CISC perlahan tumbuh secara organik dan eksis hingga sekarang. Ada sekitar 2.000 anggota yang tersebar di 11 provinsi, antara lain Sulawesi Utara, Kalimantan Selatan, DI Yogyakarta, Jawa Tengah, dan DKI Jakarta.
Pada 2008, CISC membangun rumah singgah pertama di kawasan Slipi, Jakarta Barat. Rumah itu bisa digunakan para pasien kanker dan satu pendamping yang datang ke Jakarta untuk berobat.
Masing-masing orang membayar iuran Rp 10.000 per malam. Aryanthi mengatakan, iuran itu sifatnya sukarela.
”Dulu, pengobatan memang dibiayai Jamkesmas (Jaminan Kesehatan Masyarakat). Tapi, biaya hidup tidak. Biaya hidup itu tinggi. Itu sebabnya kami membuat rumah yang sederhana, tapi nyaman dan humanis. Sekarang ada tiga rumah singgah di Jakarta. Ada juga di Banjarmasin dan Batam,” kata Aryanthi.
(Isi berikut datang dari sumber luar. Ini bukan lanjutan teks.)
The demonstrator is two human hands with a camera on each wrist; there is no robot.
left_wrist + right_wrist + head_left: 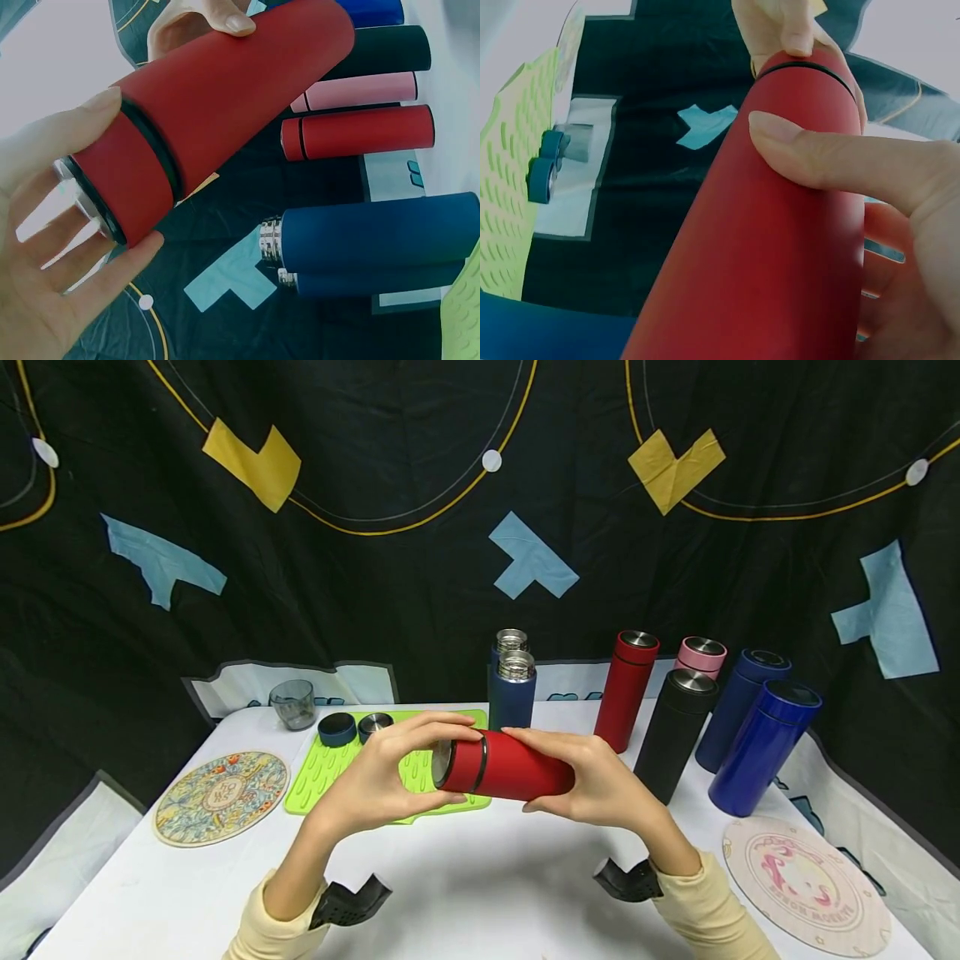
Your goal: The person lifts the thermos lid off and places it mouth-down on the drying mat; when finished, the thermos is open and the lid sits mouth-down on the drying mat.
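Note:
A red thermos flask (525,767) lies sideways in the air above the table, its capped end toward the left. My left hand (378,772) grips the red cap (124,180) between thumb and fingers. Around the body of the flask curls my right hand (600,777), its thumb along the side in the right wrist view. A black ring separates cap from body. Behind the flask stand two blue flasks (514,693) with bare steel necks. Two loose dark blue caps (337,729) sit on the green drying mat (307,785).
At the right stand another red flask (626,693), a pink one (701,653), a black one (675,735) and two blue ones (763,752). A glass cup (294,703) and a round patterned mat (222,797) are at left; a pink round mat (806,885) is at right.

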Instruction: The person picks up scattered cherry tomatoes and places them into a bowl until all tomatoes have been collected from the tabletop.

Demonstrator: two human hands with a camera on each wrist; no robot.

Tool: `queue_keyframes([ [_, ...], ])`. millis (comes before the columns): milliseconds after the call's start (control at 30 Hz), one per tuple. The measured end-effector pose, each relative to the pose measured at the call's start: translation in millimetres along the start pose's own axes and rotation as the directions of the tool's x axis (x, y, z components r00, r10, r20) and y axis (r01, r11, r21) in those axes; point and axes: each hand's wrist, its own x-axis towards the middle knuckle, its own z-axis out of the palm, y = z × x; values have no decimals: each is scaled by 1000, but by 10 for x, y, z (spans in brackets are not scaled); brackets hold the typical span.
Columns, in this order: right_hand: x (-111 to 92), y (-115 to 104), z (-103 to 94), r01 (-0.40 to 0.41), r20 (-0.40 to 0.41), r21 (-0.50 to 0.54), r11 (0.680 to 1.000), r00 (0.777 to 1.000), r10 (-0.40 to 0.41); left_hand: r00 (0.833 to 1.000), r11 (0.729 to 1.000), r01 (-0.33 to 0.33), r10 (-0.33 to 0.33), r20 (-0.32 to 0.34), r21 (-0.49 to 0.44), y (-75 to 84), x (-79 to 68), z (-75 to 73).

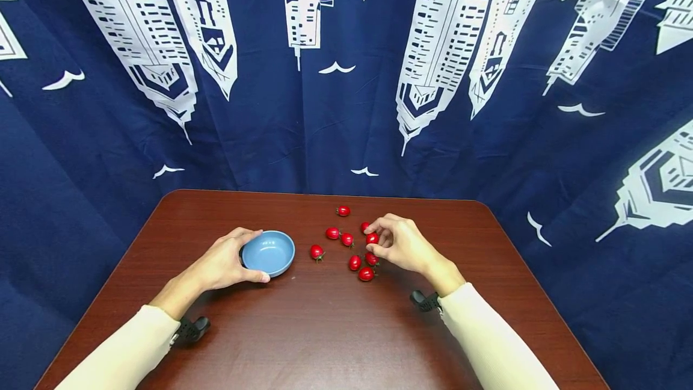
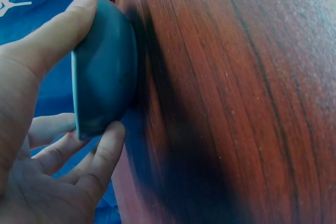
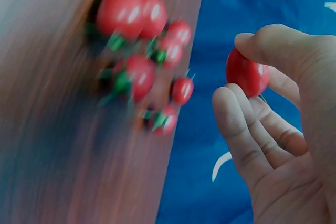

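Note:
My left hand (image 1: 227, 262) grips a small blue bowl (image 1: 269, 253) at its left side, thumb on the near rim and fingers around the far side. The left wrist view shows the bowl (image 2: 105, 66) from the side, between thumb and fingertips. Over the cluster of tomatoes, my right hand (image 1: 399, 244) pinches one cherry tomato (image 3: 248, 73) between thumb and fingers, held above the table. Several other red cherry tomatoes (image 1: 366, 274) with green stems lie on the table between the bowl and the right hand. No tomato shows inside the bowl.
The brown wooden table (image 1: 325, 330) has its far edge close to a dark blue curtain (image 1: 303, 137) printed with white buildings. One tomato (image 1: 343, 211) lies farthest back, near that edge. Another tomato (image 1: 316, 252) is nearest the bowl.

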Motion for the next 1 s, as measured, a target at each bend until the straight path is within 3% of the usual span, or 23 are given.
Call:
queue_keyframes([
  [300,355,-379,287,120,57,-7,993,991,-119,1000,1000,11,-11,13,12,0,4,12],
  [1000,956,-876,1000,204,165,25,979,965,-206,1000,1000,-7,7,14,18,17,18,-3],
])
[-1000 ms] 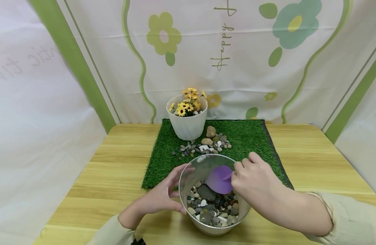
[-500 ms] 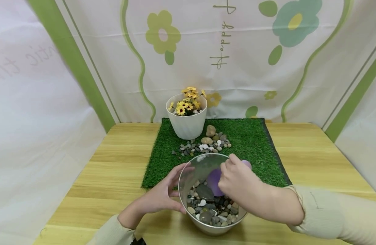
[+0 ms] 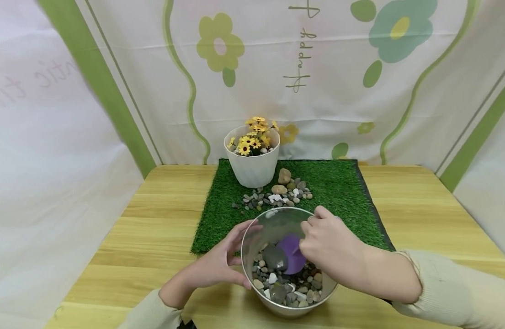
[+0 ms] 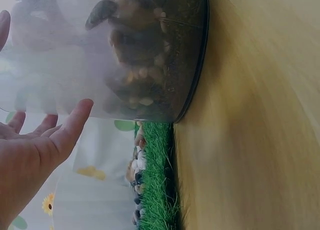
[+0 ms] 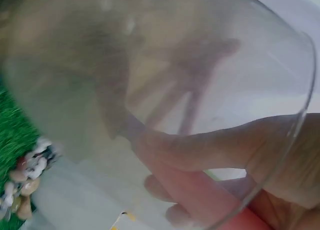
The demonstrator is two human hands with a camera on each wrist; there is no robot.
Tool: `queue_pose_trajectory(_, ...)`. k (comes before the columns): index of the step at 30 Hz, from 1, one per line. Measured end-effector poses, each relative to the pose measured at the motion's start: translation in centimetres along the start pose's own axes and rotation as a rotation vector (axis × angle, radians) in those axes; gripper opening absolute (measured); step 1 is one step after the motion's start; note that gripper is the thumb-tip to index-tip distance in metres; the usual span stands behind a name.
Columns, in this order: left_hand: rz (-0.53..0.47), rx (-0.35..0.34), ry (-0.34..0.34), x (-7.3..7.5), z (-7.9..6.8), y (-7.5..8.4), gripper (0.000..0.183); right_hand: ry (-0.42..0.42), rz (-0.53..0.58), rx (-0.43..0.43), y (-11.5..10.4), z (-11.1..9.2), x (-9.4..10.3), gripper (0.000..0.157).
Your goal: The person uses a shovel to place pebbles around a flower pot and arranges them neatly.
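A clear bucket [image 3: 286, 311] stands on the wooden table, with mixed pebbles [image 3: 301, 288] in its bottom. My left hand [image 3: 219, 262] lies along the bucket's left side, thumb toward the front and fingers spread round the back. In the left wrist view, a fingertip [image 4: 82, 106] meets the cloudy wall. My right hand [image 3: 332, 251] reaches over the right rim and grips the handle of a small purple shovel [image 3: 291, 258]. The handle [image 5: 187, 187] looks reddish in the right wrist view. The blade is down among the pebbles, right beside a large dark grey stone [image 3: 274, 257].
Behind the bucket lies a green turf mat [image 3: 334, 192] with a loose pile of pebbles [image 3: 273, 198] on it. A white pot [image 3: 253, 171] of yellow flowers [image 3: 254, 139] stands at its back left. A printed cloth [image 3: 318, 105] hangs behind the table.
My right hand moved left and inward, then slightly back right, taking the shovel blade lower into the pebbles. The large grey stone has shifted and tilted at the blade. My left hand stays put.
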State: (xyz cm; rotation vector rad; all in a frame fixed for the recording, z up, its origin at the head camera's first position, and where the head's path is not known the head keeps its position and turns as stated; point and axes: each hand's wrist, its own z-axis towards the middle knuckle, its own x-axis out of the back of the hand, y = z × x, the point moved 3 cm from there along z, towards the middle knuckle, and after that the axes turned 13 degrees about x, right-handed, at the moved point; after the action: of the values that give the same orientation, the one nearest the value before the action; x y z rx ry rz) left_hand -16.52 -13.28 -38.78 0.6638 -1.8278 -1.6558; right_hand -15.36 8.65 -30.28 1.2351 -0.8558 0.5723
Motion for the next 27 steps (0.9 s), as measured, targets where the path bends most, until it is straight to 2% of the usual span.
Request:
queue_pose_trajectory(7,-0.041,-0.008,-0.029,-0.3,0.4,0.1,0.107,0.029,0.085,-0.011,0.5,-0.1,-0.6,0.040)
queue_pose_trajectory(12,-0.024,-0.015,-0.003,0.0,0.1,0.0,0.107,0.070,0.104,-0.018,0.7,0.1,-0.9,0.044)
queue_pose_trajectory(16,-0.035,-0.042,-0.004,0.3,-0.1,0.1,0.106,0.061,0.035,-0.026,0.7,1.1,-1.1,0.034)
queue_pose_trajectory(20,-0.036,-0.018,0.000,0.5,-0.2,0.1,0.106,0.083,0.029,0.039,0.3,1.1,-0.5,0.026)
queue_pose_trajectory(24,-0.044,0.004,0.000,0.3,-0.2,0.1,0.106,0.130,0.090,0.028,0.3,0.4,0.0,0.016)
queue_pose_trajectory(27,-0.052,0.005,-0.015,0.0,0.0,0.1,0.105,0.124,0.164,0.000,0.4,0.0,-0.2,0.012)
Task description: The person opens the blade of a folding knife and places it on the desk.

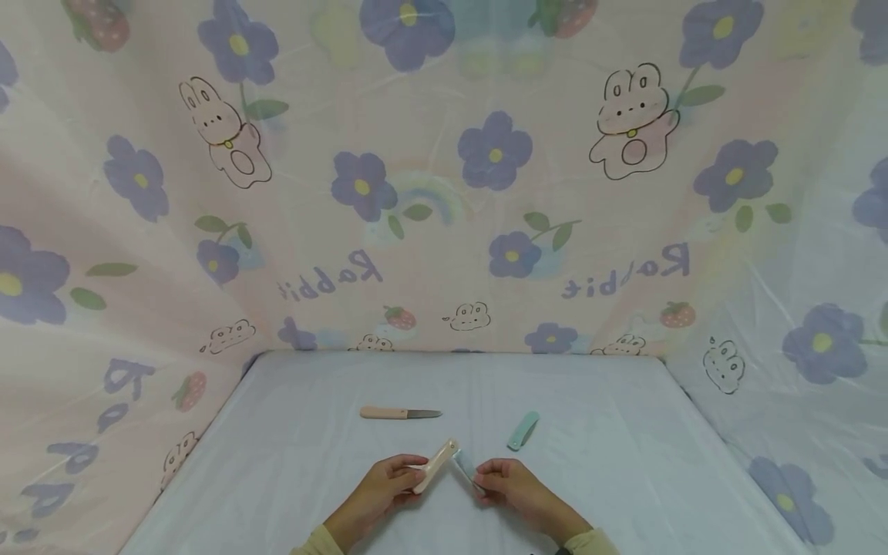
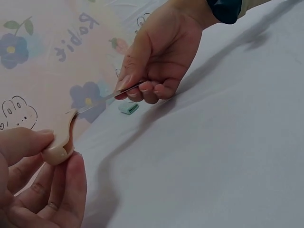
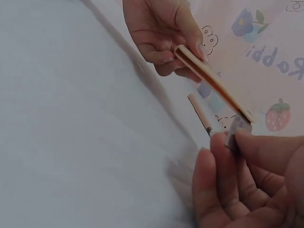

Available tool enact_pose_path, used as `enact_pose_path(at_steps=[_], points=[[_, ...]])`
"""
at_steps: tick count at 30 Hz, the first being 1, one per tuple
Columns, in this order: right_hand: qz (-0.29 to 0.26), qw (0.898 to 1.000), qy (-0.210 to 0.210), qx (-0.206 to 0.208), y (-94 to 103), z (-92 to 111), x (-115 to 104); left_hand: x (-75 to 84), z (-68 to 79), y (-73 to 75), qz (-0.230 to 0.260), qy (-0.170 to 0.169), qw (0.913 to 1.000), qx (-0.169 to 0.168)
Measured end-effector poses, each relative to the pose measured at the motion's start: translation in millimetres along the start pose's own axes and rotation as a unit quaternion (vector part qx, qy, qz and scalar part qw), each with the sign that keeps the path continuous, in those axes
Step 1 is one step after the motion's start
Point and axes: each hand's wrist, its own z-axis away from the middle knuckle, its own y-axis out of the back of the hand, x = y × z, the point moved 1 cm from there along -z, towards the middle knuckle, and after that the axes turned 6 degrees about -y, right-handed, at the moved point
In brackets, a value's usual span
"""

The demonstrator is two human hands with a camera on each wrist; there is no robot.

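Observation:
Both hands hold one folding knife (image 1: 436, 465) with a cream handle, its blade partly swung out so that handle and blade form an angle. My left hand (image 1: 388, 487) pinches the handle near its lower end between thumb and fingers. At the other side, my right hand (image 1: 512, 487) pinches the metal blade (image 2: 100, 100) between thumb and fingertips. A slot runs along the handle (image 3: 213, 84) in the right wrist view. The blade's tip is hidden by the right fingers.
Beyond the hands, a knife with a peach handle (image 1: 385, 413) lies on the white-covered table (image 1: 291, 385), its blade pointing right. A folded mint-green knife (image 1: 523, 431) lies to the right. Patterned curtains (image 1: 430, 293) rise at the back and sides.

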Motion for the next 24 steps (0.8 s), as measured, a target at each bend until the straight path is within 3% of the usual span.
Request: enact_pose_path(at_steps=[10, 24], points=[[0.068, 0.997, 0.018, -0.013, 13.9, 5.8, -1.6, -1.1, 2.3, 5.8, -0.021, 0.032, 0.9993, 0.004], [0.14, 0.989, 0.024, -0.047, 24.9, 13.2, -17.1, 6.2, 5.6, 10.8, -0.02, 0.022, 0.9973, -0.068]])
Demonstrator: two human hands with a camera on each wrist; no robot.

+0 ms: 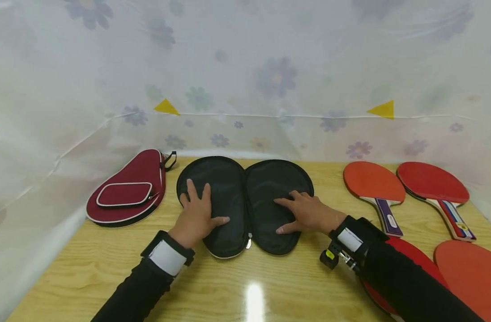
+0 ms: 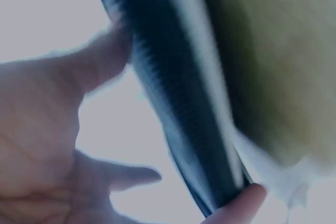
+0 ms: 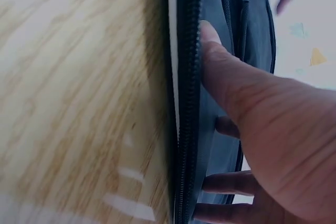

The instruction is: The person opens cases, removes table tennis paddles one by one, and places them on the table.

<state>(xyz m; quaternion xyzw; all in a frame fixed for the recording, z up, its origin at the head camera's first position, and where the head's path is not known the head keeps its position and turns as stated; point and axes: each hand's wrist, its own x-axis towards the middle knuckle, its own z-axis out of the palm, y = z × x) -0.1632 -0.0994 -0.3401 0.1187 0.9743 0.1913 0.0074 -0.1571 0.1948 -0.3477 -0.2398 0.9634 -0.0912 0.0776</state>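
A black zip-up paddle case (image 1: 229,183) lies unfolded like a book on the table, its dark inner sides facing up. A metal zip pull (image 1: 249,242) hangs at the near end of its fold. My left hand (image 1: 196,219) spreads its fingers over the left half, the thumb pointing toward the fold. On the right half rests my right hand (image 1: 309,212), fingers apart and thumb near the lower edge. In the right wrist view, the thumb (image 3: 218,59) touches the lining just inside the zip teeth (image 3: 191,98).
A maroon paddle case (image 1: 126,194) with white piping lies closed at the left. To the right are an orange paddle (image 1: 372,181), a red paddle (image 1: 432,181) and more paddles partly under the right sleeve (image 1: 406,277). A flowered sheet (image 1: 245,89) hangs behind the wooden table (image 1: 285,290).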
Ia tidak pernah menyangka CISC akan menjadi besar seperti sekarang. Ia ingat betul rapat pertama CISC dihadiri hanya oleh 11 orang. ”Ada yang sudah meninggal. Kami sedih sekali, tapi CISC harus terus berjalan,” katanya.
CISC kini terdaftar sebagai anggota Union for International Cancer Control, sebuah lembaga swadaya masyarakat yang berbasis di Geneva, Swiss.
Selain itu, CISC juga bekerja sama dengan Perpustakaan Nasional RI dan Komite Penanggulangan Kanker Nasional. Kerja sama itu bertujuan untuk memberikan literasi kanker kepada publik melalui laman internet.
”Sekitar 90 persen anggota kami adalah penyintas kanker. Kami rutin bertemu dalam suka dan duka sehingga sudah seperti keluarga sendiri. Kami merasa CISC adalah milik bersama yang harus dikembangkan,” kata Aryanthi.